Annulation de la condamnation pour non-divulgation du VIH d’une ancienne femme de Barrie (Ontario)
Une ancienne femme de Barrie, en Ontario, a obtenu gain de cause devant la Cour d’appel de l’Ontario après avoir fait la une des journaux internationaux il y a près de dix ans pour avoir omis de dire à son partenaire sexuel qu’elle était séropositive.
Jennifer Murphy a été reconnue coupable d’agression sexuelle aggravée pour n’avoir pas révélé sa séropositivité. Elle a été condamnée à plus de trois ans de prison et son nom a été ajouté au registre national des délinquants sexuels à vie.
À l’époque, il était généralement admis qu’une personne n’avait pas à divulguer son statut VIH si elle avait une faible charge virale et utilisait un préservatif.
Dans le cas de Murphy, un préservatif n’a pas été utilisé, mais les tests ont montré que sa charge virale à l’époque était indétectable.
Elle a été acquittée le 11 août sur la base de nouvelles preuves d’experts qui ont témoigné qu’elle ne présentait aucun risque de transmission puisqu’elle était sous traitement antirétroviral.
» Cette affaire est une étape importante dans la lutte contre la criminalisation du VIH « , a déclaré India Annamanthadoo, analyste politique au Réseau juridique VIH et membre de la Coalition canadienne pour la réforme de la criminalisation du VIH. « Elle prouve ce que les défenseurs de la communauté disent depuis des années, à savoir que les lois de non-divulgation du VIH au Canada sont non scientifiques et discriminatoires. »
Le mois dernier, la coalition a publié sa deuxième déclaration de consensus appelant à des modifications du Code criminel, notant que le droit pénal ne doit être utilisé qu’en dernier recours et limité aux cas de transmission intentionnelle réelle du VIH.

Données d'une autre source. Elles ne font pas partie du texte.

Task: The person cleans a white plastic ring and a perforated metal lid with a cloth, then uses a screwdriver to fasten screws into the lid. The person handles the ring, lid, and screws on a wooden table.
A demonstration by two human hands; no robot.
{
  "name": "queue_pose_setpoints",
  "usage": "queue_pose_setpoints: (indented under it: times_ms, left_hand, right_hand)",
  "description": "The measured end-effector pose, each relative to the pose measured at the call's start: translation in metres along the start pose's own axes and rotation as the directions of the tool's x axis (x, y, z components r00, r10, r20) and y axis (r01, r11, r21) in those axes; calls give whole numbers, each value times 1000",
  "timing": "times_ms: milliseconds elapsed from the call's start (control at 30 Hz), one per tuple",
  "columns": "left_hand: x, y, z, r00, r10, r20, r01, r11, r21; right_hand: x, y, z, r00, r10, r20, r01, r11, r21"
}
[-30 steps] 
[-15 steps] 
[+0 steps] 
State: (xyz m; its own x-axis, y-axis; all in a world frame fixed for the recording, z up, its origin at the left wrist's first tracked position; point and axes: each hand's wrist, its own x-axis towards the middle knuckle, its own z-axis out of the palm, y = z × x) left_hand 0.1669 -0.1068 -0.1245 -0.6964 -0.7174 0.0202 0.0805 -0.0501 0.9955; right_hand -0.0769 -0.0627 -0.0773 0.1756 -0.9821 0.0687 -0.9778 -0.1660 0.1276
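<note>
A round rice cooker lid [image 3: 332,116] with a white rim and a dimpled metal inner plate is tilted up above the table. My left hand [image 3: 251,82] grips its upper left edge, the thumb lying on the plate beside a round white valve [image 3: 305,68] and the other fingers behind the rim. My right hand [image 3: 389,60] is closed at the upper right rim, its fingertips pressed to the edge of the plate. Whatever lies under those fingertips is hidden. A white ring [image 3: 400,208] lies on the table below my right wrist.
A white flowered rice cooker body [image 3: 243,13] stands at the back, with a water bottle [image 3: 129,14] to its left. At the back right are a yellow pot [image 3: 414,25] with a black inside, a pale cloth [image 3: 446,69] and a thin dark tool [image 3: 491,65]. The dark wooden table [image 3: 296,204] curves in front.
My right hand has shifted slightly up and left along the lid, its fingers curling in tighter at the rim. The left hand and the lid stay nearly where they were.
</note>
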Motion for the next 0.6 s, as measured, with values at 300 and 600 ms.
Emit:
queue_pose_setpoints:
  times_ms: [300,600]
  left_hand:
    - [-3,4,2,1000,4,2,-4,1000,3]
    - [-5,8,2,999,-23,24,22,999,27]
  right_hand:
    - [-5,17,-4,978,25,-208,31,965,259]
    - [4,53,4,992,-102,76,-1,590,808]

« C’est le produit d’une vaste consultation communautaire à travers le Canada et ce que nous avons découvert dans cette consultation, c’est que la communauté est en faveur d’une réforme urgente de la loi sur la question de la non-divulgation du VIH », a déclaré Annamanthadoo.
La déclaration décrit le Canada comme un « point chaud mondial » en matière de poursuites judiciaires, affirmant qu’il y en a eu plus de 220, et soulignant l’existence d’un ensemble de politiques disparates dans le pays.
« Cela signifie qu’une personne vivant avec le VIH dans une juridiction canadienne est confrontée à un droit pénal différent de celui d’une personne vivant dans une autre juridiction », a déclaré Annamanthadoo.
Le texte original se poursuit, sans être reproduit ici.